Unnamed: 0,user_id,follower_id
0,16754078,949291260
1,8197942,949291260
2,238250804,949291260
3,224302874,949291260
4,915643998,949291260


# Creating a Graph
Here we create graphs with the data that we have, we use NetworkX <br>
Docs for NetworkX: https://networkx.github.io/documentation/stable/

**COMMUNITY GRAPH**: Author profiling for abuse detection (Mishra 2018) <br>
**EXTENDED GRAPH**: Abusive language detection with graph convolutional networks (Mishra 2019)

In [7]:
import networkx as nx
import matplotlib.pyplot as plt

In [8]:
# get unique users
users = np.unique(annotated_tweets['user'].to_numpy())
users = np.array(list(map(str, users)))

# get relationships between users (this file was given to me by Linda)
G_followers = nx.read_gpickle('pickle_files/users_data/user_root_follower_network_WaseemHovy_Linda.pkl')

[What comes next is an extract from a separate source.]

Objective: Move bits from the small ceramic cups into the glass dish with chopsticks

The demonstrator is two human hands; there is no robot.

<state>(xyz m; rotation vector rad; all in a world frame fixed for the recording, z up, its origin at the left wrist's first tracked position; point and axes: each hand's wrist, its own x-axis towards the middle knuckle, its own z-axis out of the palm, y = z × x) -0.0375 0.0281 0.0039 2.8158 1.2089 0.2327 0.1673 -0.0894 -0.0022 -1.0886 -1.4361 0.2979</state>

# get links between tweets and users
tweets = np.unique(annotated_tweets['text'].to_numpy())
author_relationship = annotated_tweets[['text', 'user']].to_numpy()
author_relationship[:,1] = np.array(list(map(str, author_relationship[:,1])))

In [9]:
# create a community graph 
G_community = nx.Graph()
G_community.add_nodes_from(users)
G_community.add_edges_from(G_followers.edges())
print('FOLLOWER GRAPH')
print('Number of nodes: ', G_followers.number_of_nodes(), ' Number of edges: ', G_followers.number_of_edges())
print('COMMUNITY GRAPH')
print('Number of nodes: ', G_community.number_of_nodes(), ' Number of edges: ', G_community.number_of_edges())

FOLLOWER GRAPH
Number of nodes:  1207  Number of edges:  7860
COMMUNITY GRAPH
Number of nodes:  2031  Number of edges:  5514


In [10]:
# Sanity check on degree and density
count_empty = 0
value_sum = 0
for value in dict(G_community.degree()).values():
    if value == 0:
        count_empty += 1
    else:
        value_sum += value

no_of_nodes = G_community.number_of_nodes()
no_of_edges = G_community.number_of_edges()
graph_density = 2*no_of_edges / (no_of_nodes*(no_of_nodes - 1))
        
print('Solitary users: {}, Edges check: {}, Average Degree: {}, Graph Density: {}'\
     .format(count_empty, value_sum, no_of_edges/no_of_nodes, graph_density))        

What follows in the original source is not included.